Re: [auto-]defrag, nodatacow - general suggestions?(was: btrfs: poor performance on deleting many large files?)

Christoph Anton Mitterer Thu, 17 Dec 2015 16:22:26 -0800

[I'm combining the messages again, since I feel a bit bad, when I write
so many mails to the list ;) ]
But from my side, feel free to split up as much as you want (perhaps
not single characters or so ;) )



On Thu, 2015-12-17 at 04:06 +0000, Duncan wrote:
> Just to mention here, that I said "integrity management features",
> which 
> includes more than checksumming.  As Austin Hemmelgarn has been
> pointing 
> out, DBs and some VMs do COW, some DBs do checksumming or at least
> have 
> that option, and both VMs and DBs generally do at least some level
> of 
> consistency checking as they load.  Those are all "integrity
> management 
> features" at some level.
Okay... well, but the point of that whole thread was obviously data
integrity protection in the sense of what data checksumming does in
btrfs for CoWed data and for meta-data.
In other words: checksums at some blockleve, which are verified upon
every read.



> As for bittorrent, I /think/ the checksums are in the torrent files 
> themselves (and if I'm not mistaken, much as git, the chunks within
> the 
> file are actually IDed by checksum, not specific position, so as long
> as 
> the torrent is active, uploading or downloading, these will by
> definition 
> be retained).  As long as those are retained, the checksums should
> be 
> retained.  And ideally, people will continue to torrent the files
> long 
> after they've finished downloading them, in which case they'll still
> need 
> the torrent files themselves, along with the checksums info.
Well I guess we don't need to hook up ourselves so much on the p2p
formats.
They're just one examples, even if these would actually be integrity
protected in the sense as described above, well, fine, but there are
other major use cases left, for which this is not the case.

Of course one can also always argue, that users can then manually move
the files out of the no-CoWed area or manually create their own
checksums as I do and store them in XATTRS.
But all this is not real proper full checksum protection: there are
gaps, where things are not protected and normal users may simply not
do/know all this (and why shouldn't they still benefit from proper
checksumming if we can make it for them).
IMHO, even the argument that one could manually make checksums or move
the file to CoWed area, while the e.g. downloaded files are still in
cache doesn't count: that wouldn't work for VMs, DBs, and certainly not
for torrent files larger than the memory.

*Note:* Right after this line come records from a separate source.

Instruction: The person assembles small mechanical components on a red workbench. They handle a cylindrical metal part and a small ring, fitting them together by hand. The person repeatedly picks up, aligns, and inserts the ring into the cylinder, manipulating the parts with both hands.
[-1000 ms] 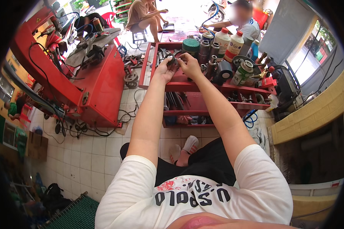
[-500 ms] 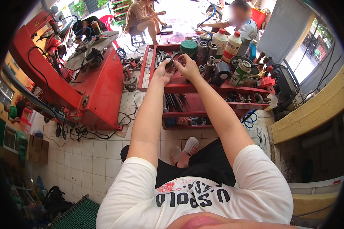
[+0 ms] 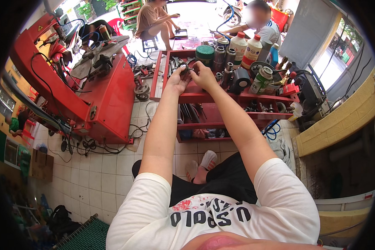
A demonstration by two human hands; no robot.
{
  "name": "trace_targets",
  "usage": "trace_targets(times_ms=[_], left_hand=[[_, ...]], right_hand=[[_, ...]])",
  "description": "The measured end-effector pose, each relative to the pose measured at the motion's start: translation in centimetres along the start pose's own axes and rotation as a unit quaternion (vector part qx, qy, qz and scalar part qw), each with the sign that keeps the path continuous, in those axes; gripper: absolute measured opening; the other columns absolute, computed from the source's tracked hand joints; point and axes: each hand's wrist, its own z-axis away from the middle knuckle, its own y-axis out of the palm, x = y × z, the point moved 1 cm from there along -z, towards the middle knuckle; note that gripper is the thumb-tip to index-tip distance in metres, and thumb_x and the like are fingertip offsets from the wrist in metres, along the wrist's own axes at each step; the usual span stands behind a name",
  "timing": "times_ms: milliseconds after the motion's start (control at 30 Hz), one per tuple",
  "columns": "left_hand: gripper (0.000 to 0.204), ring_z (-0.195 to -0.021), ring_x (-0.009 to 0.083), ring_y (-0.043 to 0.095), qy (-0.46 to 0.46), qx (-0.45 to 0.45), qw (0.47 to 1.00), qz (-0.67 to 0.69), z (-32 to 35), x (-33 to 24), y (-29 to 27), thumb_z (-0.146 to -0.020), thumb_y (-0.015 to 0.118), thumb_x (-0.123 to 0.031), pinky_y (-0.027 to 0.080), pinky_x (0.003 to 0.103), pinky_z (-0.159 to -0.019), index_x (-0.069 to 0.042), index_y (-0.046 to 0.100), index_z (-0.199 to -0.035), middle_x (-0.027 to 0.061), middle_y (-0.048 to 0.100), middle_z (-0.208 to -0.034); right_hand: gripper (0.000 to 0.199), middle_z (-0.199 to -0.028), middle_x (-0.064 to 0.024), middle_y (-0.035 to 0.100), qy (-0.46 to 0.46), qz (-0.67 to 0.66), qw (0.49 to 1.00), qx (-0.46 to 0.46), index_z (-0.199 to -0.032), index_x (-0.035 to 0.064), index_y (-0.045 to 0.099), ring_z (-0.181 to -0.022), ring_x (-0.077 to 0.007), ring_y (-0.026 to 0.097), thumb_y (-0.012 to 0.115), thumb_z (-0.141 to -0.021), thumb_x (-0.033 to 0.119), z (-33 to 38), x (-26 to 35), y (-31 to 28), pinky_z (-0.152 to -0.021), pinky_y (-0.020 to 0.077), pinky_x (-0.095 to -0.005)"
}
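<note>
At the far left I see a large red metal workshop machine (image 3: 108,96) with black cables trailing onto the pale tiled floor (image 3: 100,171). To its right stands a red metal tool cart with open shelves (image 3: 221,99), and both of my bare arms reach forward over its top shelf.

Between my two hands I hold a small dark metal part (image 3: 186,70). It looks grey-black and irregular, but it is too small and too covered by fingers for me to tell its exact shape.

My left hand (image 3: 178,79) is raised with the palm turned inward, its fingers curled closed around the left side of the small dark metal part. My right hand (image 3: 203,76) meets it from the other side, fingers bent and pinched on the same part, so the two hands touch each other above the shelf.

The part sits right between the fingertips of both hands, over the left half of the cart's top shelf, just in front of a round dark green lidded tin (image 3: 205,53).

Further right on that shelf are grey metal sockets (image 3: 227,71), a roll of black tape (image 3: 240,79), two white plastic bottles with red caps (image 3: 246,46) and a green spray can lying tilted (image 3: 262,79).

Beyond the cart, two other people sit on the floor.
</note>
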Motion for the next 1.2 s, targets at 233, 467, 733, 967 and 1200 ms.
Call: trace_targets(times_ms=[233,467,733,967,1200], left_hand=[[0.008,-0.096,0.0188,0.067,0.008,-0.005,1.0,-0.006,-0.3,-0.2,-0.5,-0.094,0.071,-0.012,0.055,0.037,-0.092,-0.01,0.069,-0.101,0.0034,0.073,-0.094],[0.007,-0.092,0.018,0.067,0.007,-0.011,1.0,-0.008,-0.1,0.0,-0.2,-0.093,0.071,-0.013,0.055,0.037,-0.092,-0.01,0.07,-0.1,0.003,0.073,-0.094],[0.005,-0.09,0.0175,0.067,0.013,-0.013,1.0,-0.005,0.2,-0.1,0.0,-0.094,0.071,-0.011,0.055,0.037,-0.092,-0.011,0.069,-0.099,0.002,0.072,-0.093],[0.002,-0.087,0.0181,0.069,0.021,-0.013,1.0,-0.01,0.3,0.2,0.3,-0.093,0.07,-0.014,0.057,0.037,-0.087,-0.012,0.069,-0.094,0.0019,0.074,-0.09],[0.009,-0.093,0.02,0.067,0.023,-0.013,1.0,-0.005,-0.1,-0.3,-0.7,-0.094,0.07,-0.012,0.056,0.038,-0.09,-0.009,0.068,-0.101,0.0046,0.072,-0.095]], right_hand=[[0.033,-0.083,-0.0225,0.072,0.071,-0.012,0.997,0.018,-0.098,-0.0011,0.066,-0.081,-0.041,0.071,0.066,-0.097,0.032,-0.1,-0.3,0.3,-0.074,0.0552,-0.0459],[0.037,-0.079,-0.0219,0.071,0.074,0.046,0.995,0.056,-0.094,-0.0008,0.068,-0.078,-0.0403,0.071,0.064,-0.098,0.036,-0.2,-0.2,-0.2,-0.073,0.0551,-0.0459],[0.036,-0.078,-0.0214,0.071,0.055,0.046,0.996,0.049,-0.09,0.0008,0.07,-0.078,-0.0396,0.071,0.064,-0.098,0.036,-0.2,-0.2,-0.1,-0.073,0.055,-0.0461],[0.033,-0.076,-0.0207,0.07,0.023,0.045,0.999,0.018,-0.09,0.0012,0.069,-0.075,-0.037,0.07,0.062,-0.1,0.032,0.1,-0.8,0.0,-0.069,0.0535,-0.0456],[0.032,-0.081,-0.0241,0.07,0.054,0.018,0.998,0.036,-0.091,0.0004,0.068,-0.08,-0.0445,0.068,0.062,-0.099,0.03,0.1,0.4,0.3,-0.072,0.053,-0.0496]])
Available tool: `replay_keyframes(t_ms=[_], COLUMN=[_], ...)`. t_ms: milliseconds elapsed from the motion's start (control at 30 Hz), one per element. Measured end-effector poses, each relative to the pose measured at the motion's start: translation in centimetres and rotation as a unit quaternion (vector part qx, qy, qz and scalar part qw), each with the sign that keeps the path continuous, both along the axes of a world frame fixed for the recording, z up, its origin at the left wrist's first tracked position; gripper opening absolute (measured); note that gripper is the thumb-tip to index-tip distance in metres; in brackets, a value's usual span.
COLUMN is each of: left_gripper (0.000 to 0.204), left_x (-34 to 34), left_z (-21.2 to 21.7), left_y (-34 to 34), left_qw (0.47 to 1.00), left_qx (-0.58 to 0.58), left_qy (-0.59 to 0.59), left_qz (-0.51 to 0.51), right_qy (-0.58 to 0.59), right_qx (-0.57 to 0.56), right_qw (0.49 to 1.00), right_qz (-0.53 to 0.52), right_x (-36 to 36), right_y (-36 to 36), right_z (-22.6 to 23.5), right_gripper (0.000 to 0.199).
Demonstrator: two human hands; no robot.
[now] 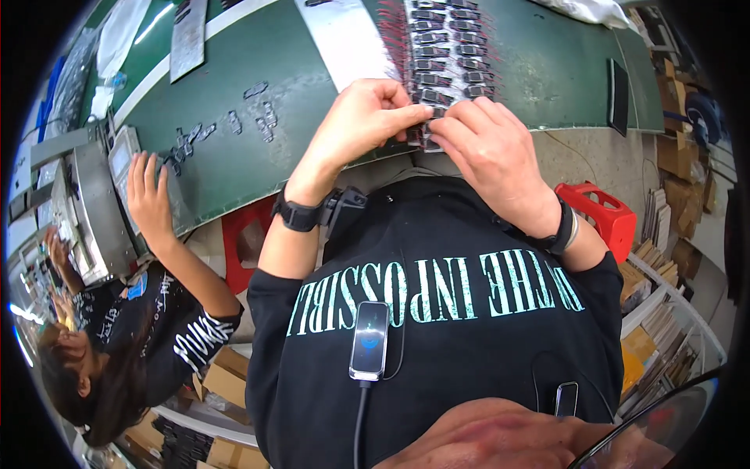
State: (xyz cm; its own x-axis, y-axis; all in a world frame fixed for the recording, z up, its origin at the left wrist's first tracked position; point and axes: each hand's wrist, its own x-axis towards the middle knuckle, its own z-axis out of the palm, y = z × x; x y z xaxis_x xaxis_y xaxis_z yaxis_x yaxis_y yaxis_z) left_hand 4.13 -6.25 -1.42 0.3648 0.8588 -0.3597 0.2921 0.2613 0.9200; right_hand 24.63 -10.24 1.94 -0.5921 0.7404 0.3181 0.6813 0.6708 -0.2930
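Two columns of small black electronic modules with thin red wires lie on clear wrapping at the table's front edge. At the near end of these columns my hands meet. My left hand is closed, its thumb and forefinger tips at a small black module. From the right, my right hand is closed too, its thumb and fingertips pinched at the same module. The fingers cover most of that module, so its exact shape and any wire in the grip are hidden.
Loose black parts are scattered on the green table to the left. A white sheet lies left of the modules, a black flat bar to the right. A co-worker's hand reaches in at left. Red stools stand below the table.
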Motion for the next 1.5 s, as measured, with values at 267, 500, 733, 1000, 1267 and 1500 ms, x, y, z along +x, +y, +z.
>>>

> Meanwhile, if they do it correctly there's no window without
> protection, 
> as the torrent file can be used to double-verify the file once moved,
> as 
> well, before deleting it.
Again, would work only for torrent-like files, not for VM images, only
partially for DBs... plus... why requiring users to make it manually,
if the fs could take care of it.







On Thu, 2015-12-17 at 05:07 +0000, Duncan wrote:
> > In kinda curios, what free space fragmentation actually means here.
> > 
> > Ist simply like this:
> > +----------+-----+---+--------+
> > >     F    |  D  | F |    D   |
> > +----------+-----+---+--------+
> > Where D is data (i.e. files/metadata) and F is free space.
> > In other words, (F)ree space itself is not further subdivided and
> > only
> > fragmented by the (D)ata extents in between.
> > 
> > Or is it more complex like this:
> > +-----+----+-----+---+--------+
> > >  F  |  F |  D  | F |    D   |
> > +-----+----+-----+---+--------+
> > Where the (F)ree space itself is subdivided into "extents" (not
> > necessarily of the same size), and btrfs couldn't use e.g. the
> > first two
> > F's as one contiguous amount of free space for a larger (D)ata
> > extent
> At the one level, I had the simpler f/d/f/d scheme in mind, but that 
> would be the case inside a single data chunk.  At the higher file
> level, 
> with files significant fractions of the size of a single data chunk
> to 
> much larger than a single data chunk, the more complex and second
> f/f/d/f/d case would apply, with the chunk boundary as the
> separation 
> between the f/f.
Okay, but that's only when there are data chunks that neighbour each
other... since the data chunks are rather big normally (1GB) that
shouldn't be such a big issue,... so I guess the real world looks like
this:
 DC#1                  DC#2
...----+---------------------------------...
...---+|+----------+-----+-
--+--------+
... F |||     F    |  D  | F |    D   |
...---+|+--------
--+-----+---+--------+
...----++---------------------------------...
(with DC = data chunk)

but it could NOT look like this:
 DC#1                  DC#2
...----+---------------------------------...
...---+|+-----+----+-----+---+--------+
... F |||  F  |  F |  D  | F
|    D   |
...---+|+-----+----+-----+---+--------+
...----++-------------
--------------------...
in other words, there could be =2 adjacent free
space "extents", when these are actually parts of different
neighbouring chunks, but there could NOT be >=2 adjacent free space
"extents" as part of the same data chunk.
Right?


 
> IOW, files larger than data chunk size will always be fragmented
> into 
> data chunk size fragments/extents, at the largest, because chunks
> are 
> designed to be movable using balance, device remove, replace, etc.
IOW, filefrag doesn't really show me directly, whether a file is
fragged or not (at least not, when the file is > chunk size)...
There should be a better tool for that from the btrfs :)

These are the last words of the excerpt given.